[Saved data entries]
+===+

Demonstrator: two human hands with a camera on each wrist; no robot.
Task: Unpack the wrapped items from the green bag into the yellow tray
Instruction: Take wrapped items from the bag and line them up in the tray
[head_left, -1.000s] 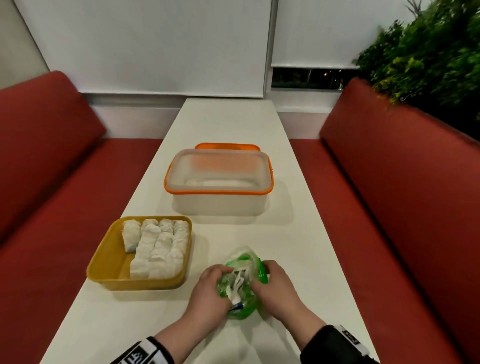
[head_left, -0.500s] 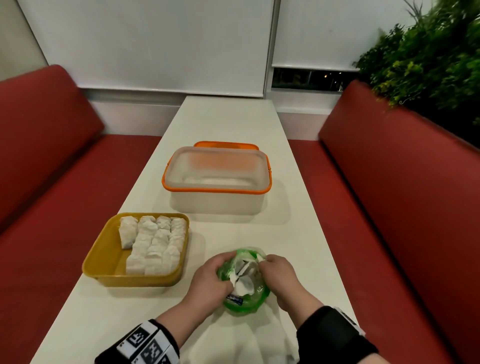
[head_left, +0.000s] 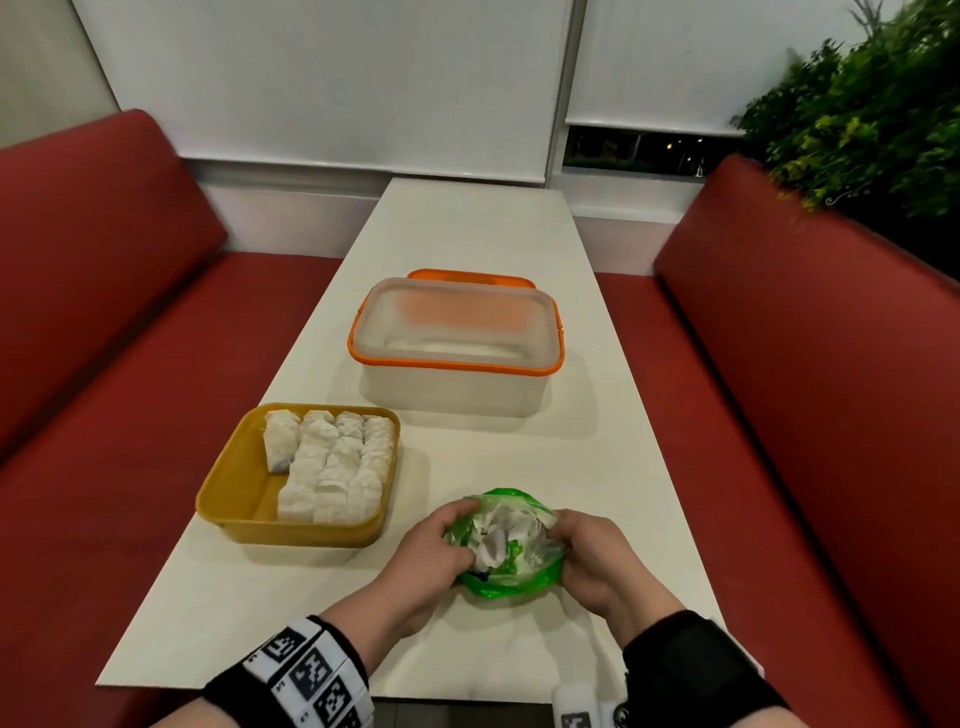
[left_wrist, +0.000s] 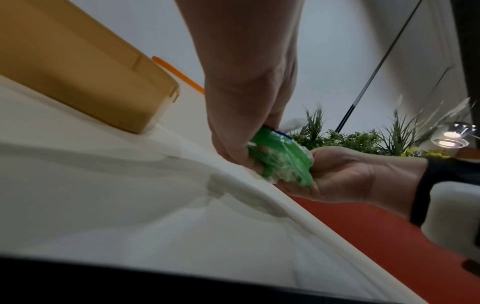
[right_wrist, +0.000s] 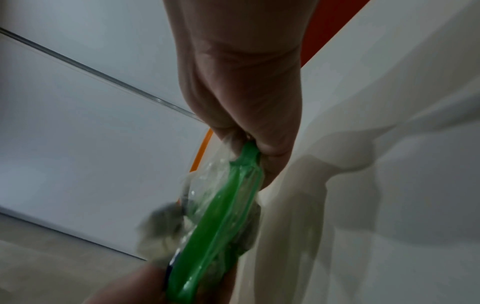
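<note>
The green bag (head_left: 511, 577) sits on the white table near its front edge, its mouth spread and white wrapped items (head_left: 498, 530) showing inside. My left hand (head_left: 441, 545) grips the bag's left side and my right hand (head_left: 582, 551) grips its right side. The left wrist view has the green bag (left_wrist: 280, 160) squeezed between both hands; the right wrist view has its green rim (right_wrist: 228, 207) pinched under my right hand (right_wrist: 249, 133). The yellow tray (head_left: 234, 499) lies to the left, holding several white wrapped items (head_left: 337, 462) in rows.
A translucent box with an orange rim (head_left: 457, 343) stands behind the bag in the table's middle, an orange lid (head_left: 467, 275) behind it. Red bench seats (head_left: 104, 415) run along both sides. A green plant (head_left: 872, 119) rises at the back right.
Both hands have pulled the bag's mouth wider, so more of the white items inside shows. The bag stays in the same spot on the table.
</note>
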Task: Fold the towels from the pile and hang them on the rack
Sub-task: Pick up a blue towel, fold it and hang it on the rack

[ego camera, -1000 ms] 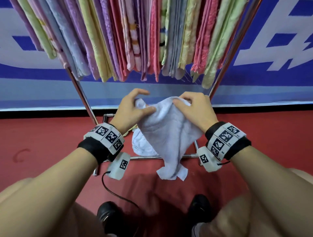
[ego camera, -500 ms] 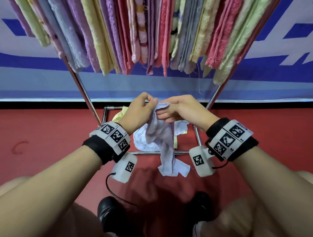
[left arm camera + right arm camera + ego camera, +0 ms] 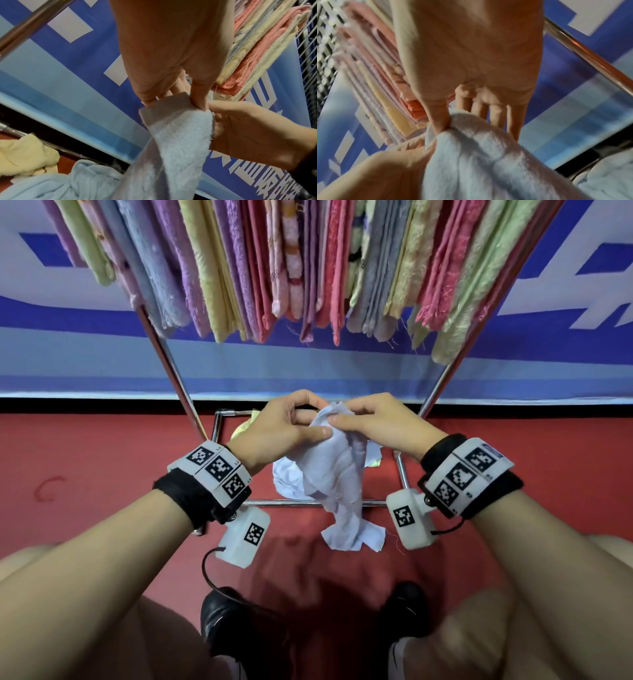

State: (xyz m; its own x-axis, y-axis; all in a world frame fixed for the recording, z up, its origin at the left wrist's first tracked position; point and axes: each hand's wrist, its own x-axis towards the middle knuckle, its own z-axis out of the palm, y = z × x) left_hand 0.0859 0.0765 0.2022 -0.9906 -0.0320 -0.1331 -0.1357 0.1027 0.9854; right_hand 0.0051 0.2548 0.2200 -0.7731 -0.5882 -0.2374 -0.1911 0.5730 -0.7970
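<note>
A pale blue towel [image 3: 337, 477] hangs bunched from both hands in front of the rack. My left hand [image 3: 291, 428] pinches its top edge between thumb and fingers; the left wrist view shows that towel [image 3: 178, 129] caught under the thumb. My right hand [image 3: 370, 422] pinches the same top edge right beside the left, and the towel [image 3: 479, 146] drapes down from its thumb in the right wrist view. Above hangs the rack [image 3: 164, 347] with several folded towels [image 3: 308, 261] in purple, yellow, pink and green. On the floor behind lie a pale blue towel [image 3: 286, 481] and a yellow one [image 3: 245, 428].
The rack's low chrome frame [image 3: 274, 503] lies on the red floor [image 3: 102, 467] just ahead of my black shoes [image 3: 222, 621]. A blue and white banner [image 3: 68, 354] backs the rack. A cable [image 3: 212, 573] dangles from the left wrist camera.
The towel was spread wide between my hands a second ago; the hands have come together and it now hangs bunched, both hands pinching its top edge side by side.
</note>
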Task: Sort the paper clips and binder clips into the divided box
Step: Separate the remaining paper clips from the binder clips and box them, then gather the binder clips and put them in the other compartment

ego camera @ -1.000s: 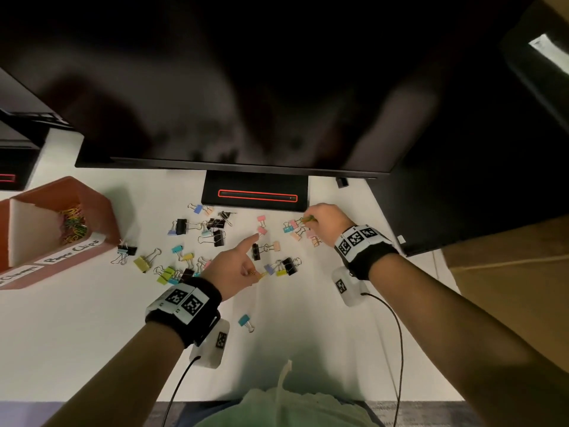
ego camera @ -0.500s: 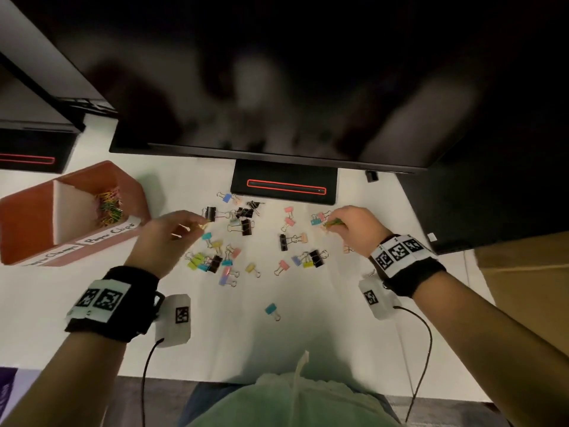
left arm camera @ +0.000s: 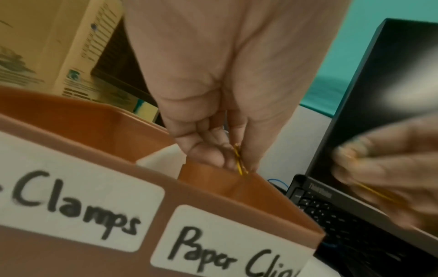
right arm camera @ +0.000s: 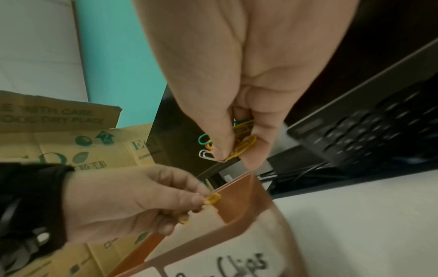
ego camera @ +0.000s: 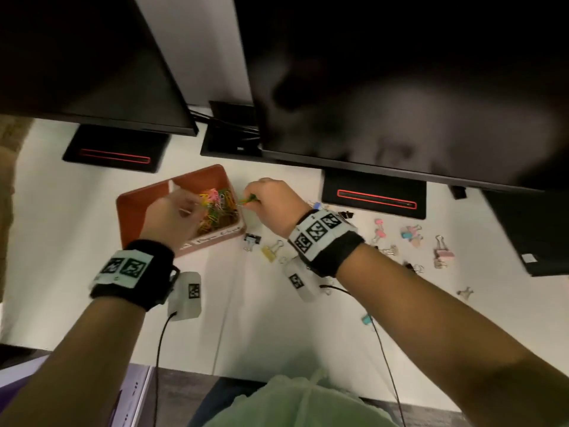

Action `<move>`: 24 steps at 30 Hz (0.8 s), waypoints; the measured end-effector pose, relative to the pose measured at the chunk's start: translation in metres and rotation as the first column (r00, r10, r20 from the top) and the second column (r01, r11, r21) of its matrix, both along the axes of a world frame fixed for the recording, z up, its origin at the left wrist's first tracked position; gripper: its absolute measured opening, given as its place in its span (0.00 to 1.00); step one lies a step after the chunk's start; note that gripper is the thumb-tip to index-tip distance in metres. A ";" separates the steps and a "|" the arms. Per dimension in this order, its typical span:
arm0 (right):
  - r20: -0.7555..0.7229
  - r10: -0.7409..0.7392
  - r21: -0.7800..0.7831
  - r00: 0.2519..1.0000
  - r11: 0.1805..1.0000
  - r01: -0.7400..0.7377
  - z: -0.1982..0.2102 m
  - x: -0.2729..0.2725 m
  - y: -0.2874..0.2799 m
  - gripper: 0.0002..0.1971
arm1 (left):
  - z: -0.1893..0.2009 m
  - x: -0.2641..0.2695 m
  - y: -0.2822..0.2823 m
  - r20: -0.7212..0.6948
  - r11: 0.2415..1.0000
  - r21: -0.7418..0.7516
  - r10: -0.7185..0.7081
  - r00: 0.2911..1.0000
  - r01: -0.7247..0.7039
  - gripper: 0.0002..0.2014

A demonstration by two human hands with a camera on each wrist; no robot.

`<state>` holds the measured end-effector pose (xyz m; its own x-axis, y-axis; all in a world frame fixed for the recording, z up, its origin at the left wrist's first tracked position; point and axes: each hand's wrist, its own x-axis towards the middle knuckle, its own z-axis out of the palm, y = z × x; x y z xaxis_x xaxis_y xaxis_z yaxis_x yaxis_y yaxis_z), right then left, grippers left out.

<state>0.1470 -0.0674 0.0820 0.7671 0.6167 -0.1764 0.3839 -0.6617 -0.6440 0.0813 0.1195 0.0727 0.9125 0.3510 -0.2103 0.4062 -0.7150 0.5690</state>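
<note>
The brown divided box [ego camera: 135, 201] sits left of centre, its front labelled "Clamps" and "Paper Clips" [left arm camera: 227, 256]. The right compartment holds a heap of coloured paper clips [ego camera: 217, 208]. My left hand [ego camera: 175, 211] hovers over that compartment and pinches a yellow paper clip [left arm camera: 239, 159] [right arm camera: 213, 198]. My right hand [ego camera: 271, 201] is at the box's right rim, gripping a bunch of yellow, green and white paper clips [right arm camera: 237, 142] [ego camera: 248, 200]. Several binder clips [ego camera: 412, 234] lie scattered on the white desk to the right.
Two dark monitors [ego camera: 400, 87] overhang the desk, their stands [ego camera: 375, 198] behind the box and clips. A laptop keyboard [left arm camera: 331, 215] sits just behind the box. A black and a yellow binder clip [ego camera: 271, 251] lie beside the box's front right corner. A cardboard carton [right arm camera: 71, 146] stands at left.
Both hands have travelled left from the scattered clips to the box, each carrying paper clips. The head view has swung left with them.
</note>
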 end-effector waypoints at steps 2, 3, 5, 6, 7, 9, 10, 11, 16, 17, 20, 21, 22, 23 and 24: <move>-0.027 -0.045 0.002 0.999 0.999 0.045 -0.002 -0.002 0.042 0.11 | -0.005 0.005 0.006 -0.046 0.999 -0.036 -0.026 0.999 0.024 0.11; -0.042 -0.068 -0.007 0.997 0.998 0.067 -0.006 -0.002 0.058 0.12 | -0.007 0.006 0.009 -0.054 0.997 -0.073 -0.044 0.998 0.040 0.13; -0.070 -0.093 -0.036 0.993 0.995 0.090 -0.015 -0.005 0.081 0.13 | -0.004 0.004 0.014 -0.014 0.992 -0.104 -0.072 0.997 0.070 0.15; -0.087 -0.100 -0.042 0.991 0.994 0.097 -0.020 -0.007 0.086 0.14 | 0.000 0.002 0.017 0.025 0.992 -0.091 -0.091 0.996 0.093 0.15; -0.103 -0.105 -0.043 0.989 0.994 0.101 -0.024 -0.009 0.088 0.17 | 0.004 -0.002 0.019 0.073 0.990 -0.075 -0.115 0.991 0.121 0.15; -0.126 -0.117 0.000 0.985 0.993 0.118 -0.028 -0.015 0.083 0.23 | 0.013 -0.012 0.016 0.188 0.978 -0.071 -0.178 0.966 0.194 0.13; -0.143 -0.124 0.054 0.982 0.990 0.132 -0.028 -0.018 0.075 0.24 | 0.016 -0.018 0.012 0.244 0.966 -0.084 -0.219 0.945 0.245 0.12; -0.152 -0.132 0.124 0.979 0.981 0.152 -0.027 -0.023 0.065 0.24 | 0.017 -0.023 0.007 0.288 0.946 -0.102 -0.267 0.920 0.306 0.11; 0.006 -0.274 0.173 0.962 0.948 0.269 -0.037 -0.041 -0.024 0.16 | -0.008 -0.036 -0.031 0.268 0.806 -0.093 -0.545 0.794 0.585 0.12; 0.017 -0.305 0.096 0.952 0.948 0.303 -0.041 -0.043 -0.043 0.16 | -0.016 -0.037 -0.041 0.201 0.793 -0.088 -0.578 0.791 0.603 0.15; -0.033 -0.362 -0.147 0.932 0.924 0.353 -0.055 -0.044 -0.082 0.21 | -0.039 -0.033 -0.066 -0.083 0.804 -0.093 -0.595 0.800 0.588 0.27; -0.043 -0.353 -0.177 0.935 0.923 0.341 -0.058 -0.043 -0.087 0.23 | -0.044 -0.031 -0.073 -0.154 0.806 -0.080 -0.591 0.792 0.586 0.30; -0.042 -0.337 -0.180 0.941 0.929 0.324 -0.060 -0.041 -0.088 0.24 | -0.049 -0.029 -0.078 -0.200 0.808 -0.058 -0.585 0.786 0.587 0.32; -0.038 -0.318 -0.167 0.947 0.937 0.308 -0.062 -0.036 -0.086 0.25 | -0.054 -0.026 -0.082 -0.227 0.810 -0.030 -0.576 0.786 0.585 0.33; -0.037 -0.301 -0.151 0.953 0.944 0.292 -0.062 -0.031 -0.083 0.25 | -0.057 -0.024 -0.084 -0.247 0.816 -0.004 -0.561 0.790 0.578 0.34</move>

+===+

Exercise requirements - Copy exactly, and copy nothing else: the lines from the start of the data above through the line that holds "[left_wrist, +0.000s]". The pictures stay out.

Solved problem -
Demonstrator: two human hands with a camera on each wrist; no robot.
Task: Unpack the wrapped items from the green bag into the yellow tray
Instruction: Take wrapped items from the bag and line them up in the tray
[head_left, -1.000s] 
[head_left, -0.500s] 
[head_left, +0.000s] 
[left_wrist, +0.000s] 

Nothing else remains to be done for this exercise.